The ART of Infertility: Navigating the Journey of Infertility through Art

An article called, “ProCreation: Women Share Stories of Infertility Through Artwork” was recently published in the Washingtonian, a monthly magazine distributed in the Washington D.C. area.

I read the article about an exhibit called “The ART of IF”, a space for people with fertility issues to express themselves through art. Elizabeth Walker is the curator of the exhibit. She is a photographer and in her moments of sadness and frustration while trying to get pregnant, started to communicate her feelings through art. She first shared her creations with her family and friends, finding a different and easier way to share the deepness of her struggles. The idea was well accepted by them and then within her fertility community so she organized an exhibit called “The ART of IF: Navigating the Journey of Infertility” in Jackson, Michigan. The exhibit is now travelling the country and will be in Washington DC on May 15, 2015.


Journey of Infertility


I was fascinated by the idea! Why had nobody thought of this before? I looked at the website and found her telephone number and called her. I asked her tell me a little bit more about her experience and she said, “I’ve been dealing with infertility for more than 6 years. I began creating artwork as a way to deal with the emotions surrounding my infertility and to have a visual representation of what I was going through. I needed something tangible that would document my personal history and help describe it to others. Sharing my story helped me accept it. I wanted to do something to help raise infertility awareness in my community and approached the Ella Sharp Museum about hosting an Infertility art exhibit. It just took off from there!”
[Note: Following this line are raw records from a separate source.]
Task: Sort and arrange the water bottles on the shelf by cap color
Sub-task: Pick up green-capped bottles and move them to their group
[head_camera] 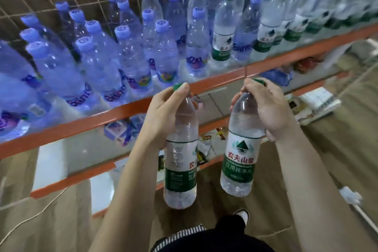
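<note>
Presently two clear plastic green-capped water bottles hang upright before the orange-edged shelf [184, 96]; left hand [163, 112] clasps the neck of one bottle [181, 161]; right hand [268, 108] closes around the other bottle's [239, 159] cap; purple-capped ribbed bottles [126, 55] crowd the shelf's left.

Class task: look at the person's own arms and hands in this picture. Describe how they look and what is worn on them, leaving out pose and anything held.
Both forearms are bare up to the frame's lower edge; no sleeves show. The left hand and right hand wear no gloves, and no rings, watch or bracelets are visible. Nails look short and unpainted.
</note>
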Demonstrator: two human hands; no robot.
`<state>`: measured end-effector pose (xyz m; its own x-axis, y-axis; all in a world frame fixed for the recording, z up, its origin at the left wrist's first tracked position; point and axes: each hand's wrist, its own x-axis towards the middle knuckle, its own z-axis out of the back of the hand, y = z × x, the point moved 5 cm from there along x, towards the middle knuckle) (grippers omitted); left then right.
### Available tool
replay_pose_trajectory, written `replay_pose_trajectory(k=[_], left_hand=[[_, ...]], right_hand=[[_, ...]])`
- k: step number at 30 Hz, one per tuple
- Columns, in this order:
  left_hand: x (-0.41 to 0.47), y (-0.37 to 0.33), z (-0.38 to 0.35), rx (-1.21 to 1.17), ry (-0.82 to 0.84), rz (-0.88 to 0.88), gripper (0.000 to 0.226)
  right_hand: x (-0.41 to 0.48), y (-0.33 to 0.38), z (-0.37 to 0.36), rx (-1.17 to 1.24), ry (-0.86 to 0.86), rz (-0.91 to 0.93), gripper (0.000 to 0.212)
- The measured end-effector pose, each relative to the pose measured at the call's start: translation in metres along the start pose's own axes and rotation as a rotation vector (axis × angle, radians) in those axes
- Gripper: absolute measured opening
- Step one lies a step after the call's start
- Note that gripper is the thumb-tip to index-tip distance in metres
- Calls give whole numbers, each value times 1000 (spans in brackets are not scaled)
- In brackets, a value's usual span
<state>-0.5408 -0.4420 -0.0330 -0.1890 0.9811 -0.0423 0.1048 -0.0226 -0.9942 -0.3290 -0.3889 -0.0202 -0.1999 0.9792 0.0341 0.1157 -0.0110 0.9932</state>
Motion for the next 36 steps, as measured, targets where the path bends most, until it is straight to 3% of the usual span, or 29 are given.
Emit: replay_pose_trajectory(k=[8,18,24,28,36], left_hand=[[85,8,-155,63,62,5,33],[194,20,-281,81,178,-37,45],[276,20,-366,16,304,-56,42],[310,17,-413,4,404,-87,49],[348,23,-471,33,290,-127,47]], right_hand=[[52,12,135,-54,-111,-25,17],[147,26,252,-128,-209,-20,37],[218,39,319,-163,-251,35,29],[249,46,355,-152,-274,37,36],[309,50,415,-154,-157,57,33]])
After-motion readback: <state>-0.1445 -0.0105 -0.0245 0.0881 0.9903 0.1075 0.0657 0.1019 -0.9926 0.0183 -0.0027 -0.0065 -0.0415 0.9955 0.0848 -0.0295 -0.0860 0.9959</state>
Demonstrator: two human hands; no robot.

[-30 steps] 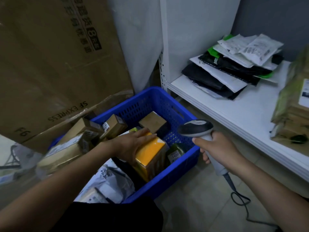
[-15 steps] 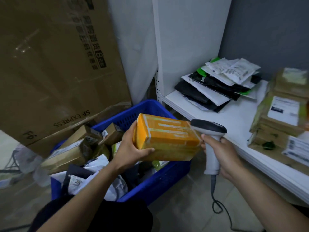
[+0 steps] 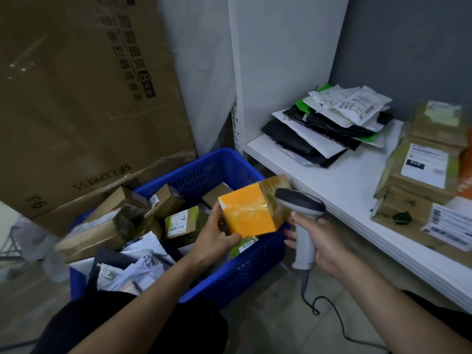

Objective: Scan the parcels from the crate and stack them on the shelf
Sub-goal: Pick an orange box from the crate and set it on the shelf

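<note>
My left hand [image 3: 217,237] grips an orange taped parcel [image 3: 249,213] by its lower left corner, holding it tilted above the blue crate [image 3: 229,274]. Right beside the parcel, my right hand [image 3: 316,241] holds a grey corded barcode scanner [image 3: 301,221] by its handle, its dark head close against the parcel's right end. The crate on the floor holds several brown boxes [image 3: 168,200] and pale mailer bags [image 3: 138,267]. The white shelf [image 3: 344,190] lies to the right.
On the shelf, a pile of black, white and green mailers [image 3: 329,126] sits at the back, and stacked brown boxes [image 3: 421,172] stand at the right. A big brown carton [image 3: 84,98] leans behind the crate. The scanner cable [image 3: 332,318] trails on the tiled floor.
My left hand lifted the orange parcel out of the crate, then turned it so a plain orange face shows. The scanner came up against the parcel's right end.
</note>
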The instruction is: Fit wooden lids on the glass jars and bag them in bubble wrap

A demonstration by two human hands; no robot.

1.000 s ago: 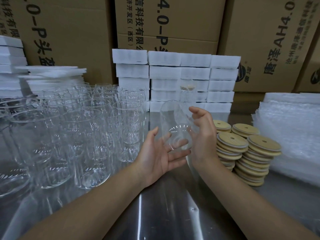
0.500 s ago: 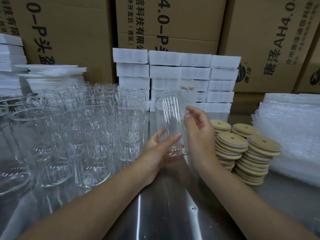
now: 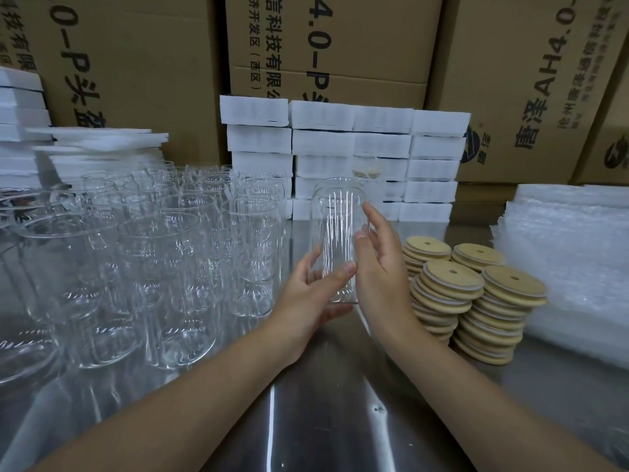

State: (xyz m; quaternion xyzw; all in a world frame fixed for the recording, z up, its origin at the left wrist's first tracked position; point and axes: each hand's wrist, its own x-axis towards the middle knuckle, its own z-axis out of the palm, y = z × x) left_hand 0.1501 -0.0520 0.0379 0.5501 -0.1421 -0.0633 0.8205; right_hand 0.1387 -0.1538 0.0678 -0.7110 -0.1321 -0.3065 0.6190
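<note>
A clear glass jar (image 3: 335, 226) stands upright at the centre, lifted just above the steel table. My left hand (image 3: 311, 301) cups its base, thumb across the front. My right hand (image 3: 381, 264) rests its fingertips against the jar's right side, fingers spread. No lid is on this jar. Several stacks of round wooden lids (image 3: 476, 298), each with a small hole, sit just right of my right hand. A pile of bubble wrap bags (image 3: 575, 264) lies at the far right.
Many empty glass jars (image 3: 163, 260) crowd the left half of the steel table (image 3: 326, 420). White foam blocks (image 3: 347, 144) are stacked behind the jar, with more at the far left. Large cardboard cartons (image 3: 340, 46) wall off the back.
The jar went from tilted on its side between my hands to upright. My left hand closed around its base, and my right hand loosened to fingertip contact on its side.
</note>
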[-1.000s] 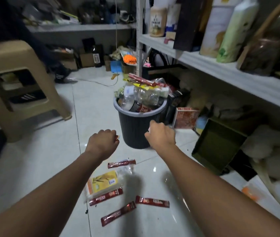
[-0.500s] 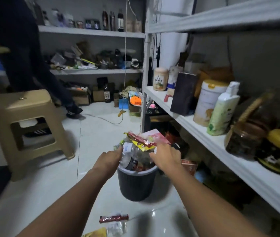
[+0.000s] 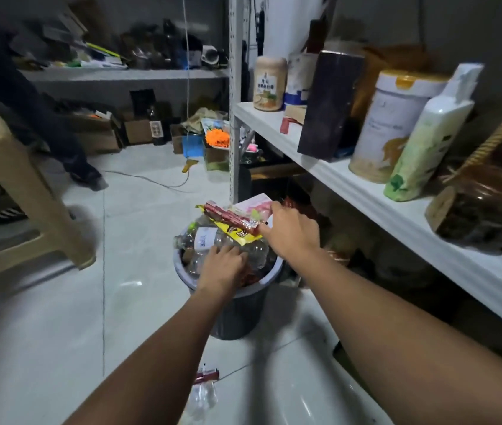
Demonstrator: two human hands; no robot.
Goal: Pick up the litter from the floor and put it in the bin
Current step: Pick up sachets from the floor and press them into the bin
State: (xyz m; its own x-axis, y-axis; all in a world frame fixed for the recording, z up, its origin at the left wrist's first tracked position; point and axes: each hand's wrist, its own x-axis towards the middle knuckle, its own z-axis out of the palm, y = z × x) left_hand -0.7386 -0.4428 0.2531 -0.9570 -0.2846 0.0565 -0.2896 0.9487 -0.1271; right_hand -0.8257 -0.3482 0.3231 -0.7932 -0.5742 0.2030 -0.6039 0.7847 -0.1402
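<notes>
A dark grey bin [image 3: 237,305] stands on the tiled floor by the shelf post, heaped above its rim with clear plastic bottles [image 3: 207,240], a yellow wrapper [image 3: 237,236], red sachets [image 3: 228,214] and a pink packet [image 3: 252,205]. My left hand [image 3: 222,266] lies over the bin's near side, fingers stretched onto the bottles. My right hand [image 3: 292,230] reaches over the top of the heap, its spread fingers touching the red sachets and the pink packet. One red sachet [image 3: 207,375] and a clear plastic wrapper [image 3: 202,400] lie on the floor below my left forearm.
A beige plastic stool [image 3: 13,185] stands at the left. A white shelf [image 3: 366,194] with tins, a dark box and a lotion bottle runs along the right, close over the bin. Another person's leg [image 3: 69,148] and a cable [image 3: 151,180] are on the floor behind.
Both hands have moved from in front of the bin to on top of its heap, and their fists have opened out. The view rose, so most floor litter left the frame.
</notes>
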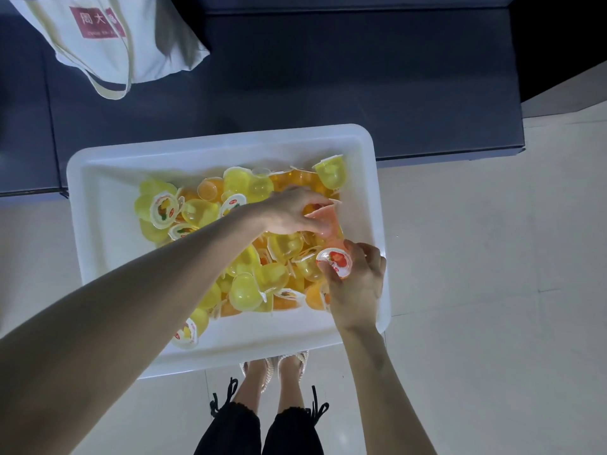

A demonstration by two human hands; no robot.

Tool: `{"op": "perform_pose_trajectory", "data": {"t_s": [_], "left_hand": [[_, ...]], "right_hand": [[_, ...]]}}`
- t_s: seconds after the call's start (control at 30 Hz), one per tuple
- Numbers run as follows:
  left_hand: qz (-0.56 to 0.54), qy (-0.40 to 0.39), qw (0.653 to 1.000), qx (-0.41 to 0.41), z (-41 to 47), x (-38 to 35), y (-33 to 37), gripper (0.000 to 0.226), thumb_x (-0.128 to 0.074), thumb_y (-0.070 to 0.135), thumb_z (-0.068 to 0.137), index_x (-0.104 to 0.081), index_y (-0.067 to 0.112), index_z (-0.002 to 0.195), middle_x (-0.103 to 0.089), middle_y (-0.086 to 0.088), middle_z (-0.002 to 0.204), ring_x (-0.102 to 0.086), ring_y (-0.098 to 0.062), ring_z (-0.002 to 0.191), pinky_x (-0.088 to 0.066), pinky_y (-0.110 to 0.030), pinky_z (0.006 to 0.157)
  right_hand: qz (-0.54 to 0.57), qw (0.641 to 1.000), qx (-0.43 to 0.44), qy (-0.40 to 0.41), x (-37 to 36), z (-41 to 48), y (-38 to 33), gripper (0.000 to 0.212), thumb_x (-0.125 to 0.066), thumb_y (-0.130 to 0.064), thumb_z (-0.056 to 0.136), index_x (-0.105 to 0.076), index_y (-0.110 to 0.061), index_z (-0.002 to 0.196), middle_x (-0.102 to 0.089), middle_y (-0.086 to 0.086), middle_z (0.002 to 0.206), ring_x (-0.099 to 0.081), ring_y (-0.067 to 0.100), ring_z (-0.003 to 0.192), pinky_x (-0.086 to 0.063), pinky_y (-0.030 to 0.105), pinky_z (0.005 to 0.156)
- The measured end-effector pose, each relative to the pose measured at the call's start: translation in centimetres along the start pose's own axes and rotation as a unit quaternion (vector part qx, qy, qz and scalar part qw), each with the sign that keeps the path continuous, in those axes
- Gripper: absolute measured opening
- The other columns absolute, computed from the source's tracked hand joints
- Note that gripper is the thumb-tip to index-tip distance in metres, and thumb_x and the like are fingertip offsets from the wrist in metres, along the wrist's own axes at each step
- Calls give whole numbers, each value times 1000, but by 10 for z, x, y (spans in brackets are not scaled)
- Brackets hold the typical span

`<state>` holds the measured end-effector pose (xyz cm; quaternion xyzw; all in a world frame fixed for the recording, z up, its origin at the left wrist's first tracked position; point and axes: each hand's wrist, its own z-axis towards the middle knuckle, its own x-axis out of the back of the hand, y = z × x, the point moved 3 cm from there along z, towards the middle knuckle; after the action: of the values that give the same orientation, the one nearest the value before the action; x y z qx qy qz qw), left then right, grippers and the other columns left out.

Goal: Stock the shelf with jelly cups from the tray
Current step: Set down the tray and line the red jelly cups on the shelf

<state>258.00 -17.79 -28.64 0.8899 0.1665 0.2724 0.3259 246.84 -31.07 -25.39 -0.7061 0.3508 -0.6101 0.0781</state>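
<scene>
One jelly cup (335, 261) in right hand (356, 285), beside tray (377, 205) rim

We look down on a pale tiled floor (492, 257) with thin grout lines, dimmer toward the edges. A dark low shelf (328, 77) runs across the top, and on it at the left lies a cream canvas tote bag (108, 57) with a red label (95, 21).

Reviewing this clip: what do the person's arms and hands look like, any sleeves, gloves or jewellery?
Both arms are bare as far up as the frame shows: no sleeves or cuffs. The left hand and right hand wear no gloves, and no watch, bracelet or ring shows. Fingernails are too blurred to judge.
</scene>
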Motion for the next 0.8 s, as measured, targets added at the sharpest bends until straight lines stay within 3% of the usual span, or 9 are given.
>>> {"op": "perform_pose_trajectory", "data": {"t_s": [0.13,0.2,0.27,0.33,0.43,0.5,0.6,0.67,0.8], "left_hand": [[-41,-1,999,-19,-2,-2,-2,39,-60,44,87,-49,38,124,-48,10,134,-38,-17,129,-25,-49,110],[-51,-3,999,-19,-6,-4,-3,34,-60,42,89,-49,37,121,-51,11,132,-41,-13,128,-22,-46,111],[-44,9,999,-20,-10,-5,-1,34,-61,41,89,-50,34,121,-53,10,129,-43,-11,127,-19,-40,109],[-23,26,999,-16,-13,-6,0,39,-62,43,87,-49,33,122,-55,7,128,-43,-13,127,-15,-40,107],[8,60,998,-17,-17,-8,0,44,-62,47,85,-53,32,125,-55,9,128,-40,-16,128,-12,-46,111],[-6,89,996,-24,-23,-7,2,35,-62,46,84,-61,30,115,-57,13,116,-42,-15,125,-10,-49,111],[-62,138,987,-55,-41,-5,5,27,-65,43,81,-68,26,102,-59,17,98,-51,-9,108,-20,-50,110],[-129,167,974,-77,-59,-2,8,27,-68,38,81,-70,21,102,-65,13,98,-57,-8,100,-37,-41,101],[-266,217,938,-43,-109,3,25,28,-66,24,86,-66,19,113,-68,7,107,-61,0,100,-45,-21,92]], "right_hand": [[14,1000,21,-11,0,-4,0,41,-81,-14,71,-65,-7,108,-63,10,115,-53,33,102,-43,31,79],[35,999,0,-31,0,-7,1,42,-80,-16,74,-63,-7,112,-61,8,125,-56,31,114,-46,32,87],[72,996,-25,-48,3,-7,2,43,-79,-17,75,-63,-8,114,-60,2,129,-60,26,111,-47,31,88],[101,993,-32,-50,8,-7,0,42,-80,-14,74,-63,-10,111,-63,-11,118,-63,21,100,-48,26,83],[148,985,-57,-66,14,-8,-2,37,-81,-15,72,-61,-23,102,-53,-36,88,-58,0,75,-42,5,68],[194,974,-84,-79,17,-10,-2,37,-81,-16,72,-57,-31,97,-58,-30,82,-59,-8,71,-42,2,63],[272,951,-120,-84,20,-14,-2,30,-80,-17,75,-63,-24,100,-67,-11,86,-64,0,77,-51,15,64],[320,935,-131,-78,26,-17,-8,24,-77,-17,78,-65,-24,98,-69,-9,87,-66,7,81,-53,20,68],[382,905,-148,-110,51,-19,-34,21,-67,-27,86,-63,-22,106,-66,-8,97,-64,7,92,-55,23,74]]}}
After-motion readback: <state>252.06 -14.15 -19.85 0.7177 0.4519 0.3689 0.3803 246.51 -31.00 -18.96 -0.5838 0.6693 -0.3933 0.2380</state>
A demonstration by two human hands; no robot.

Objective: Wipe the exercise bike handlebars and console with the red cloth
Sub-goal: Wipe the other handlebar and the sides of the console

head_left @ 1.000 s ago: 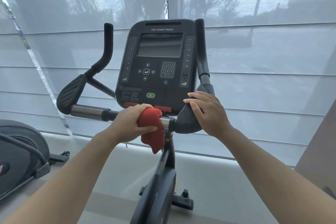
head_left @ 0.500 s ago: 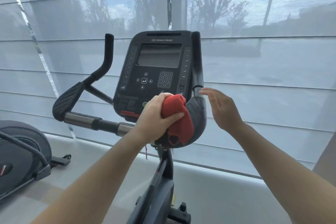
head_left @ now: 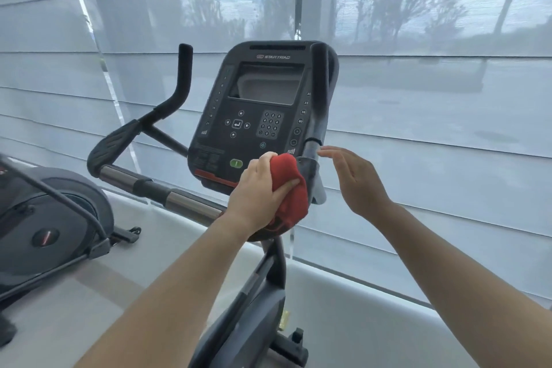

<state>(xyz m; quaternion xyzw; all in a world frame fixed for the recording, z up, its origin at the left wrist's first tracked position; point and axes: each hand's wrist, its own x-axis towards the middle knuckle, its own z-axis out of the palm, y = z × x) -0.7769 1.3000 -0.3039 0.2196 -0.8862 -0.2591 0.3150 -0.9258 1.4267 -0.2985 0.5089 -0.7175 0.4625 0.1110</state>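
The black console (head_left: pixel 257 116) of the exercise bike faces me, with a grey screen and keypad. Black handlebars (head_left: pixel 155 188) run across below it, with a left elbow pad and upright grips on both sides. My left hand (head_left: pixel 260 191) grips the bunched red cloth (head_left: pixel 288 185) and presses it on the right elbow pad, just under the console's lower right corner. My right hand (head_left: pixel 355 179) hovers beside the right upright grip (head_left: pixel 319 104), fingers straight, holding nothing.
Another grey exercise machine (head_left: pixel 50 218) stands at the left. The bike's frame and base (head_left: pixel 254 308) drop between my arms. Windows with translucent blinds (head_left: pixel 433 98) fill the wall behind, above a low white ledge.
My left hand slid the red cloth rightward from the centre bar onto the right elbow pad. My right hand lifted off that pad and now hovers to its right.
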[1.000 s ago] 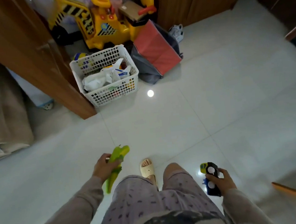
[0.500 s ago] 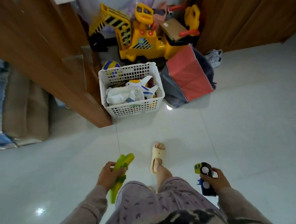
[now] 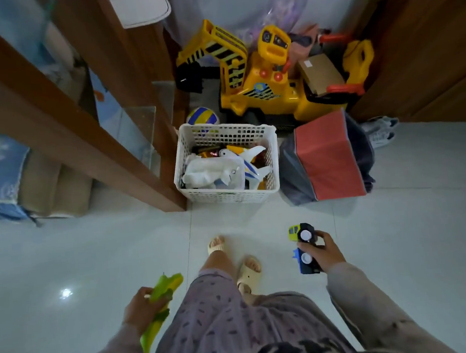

She went on to tell me that project has been on display 6 times, had 7 programming events, and documented over 50 interviews in the past year. She first wanted to raise awareness; however, the amazing thing is that there is a community being built through this project and through the support of the people involved. Not surprisingly, healing becomes an important facet of this initiative. With the help of her project partner, Maria Novotny, and a network of volunteers, she hosts art therapy and writing workshops, introduces people with similar diagnoses, and helps connect them to resources that will help them build their families. She feels honored that people have decided to share their stories with her and she feels that it has been crucial to her grieving process.

In order for the project to be sustainable, Elizabeth explained that they need to start getting funding via Kickstarter and sponsor money until they are able to get donations and do fundraisers when they get their non-profit organization status (called 501(c) in the US).

(Kickstarter is a global crowdfunding platform based in New York. Their mission is to “help bring creative projects to life”.)

The kickstarter project:

What an excellent idea and what a wonderful way to reach out to others struggling with infertility! We wish Elizabeth and all the volunteers the best of luck with the exhibit in DC and all their projects.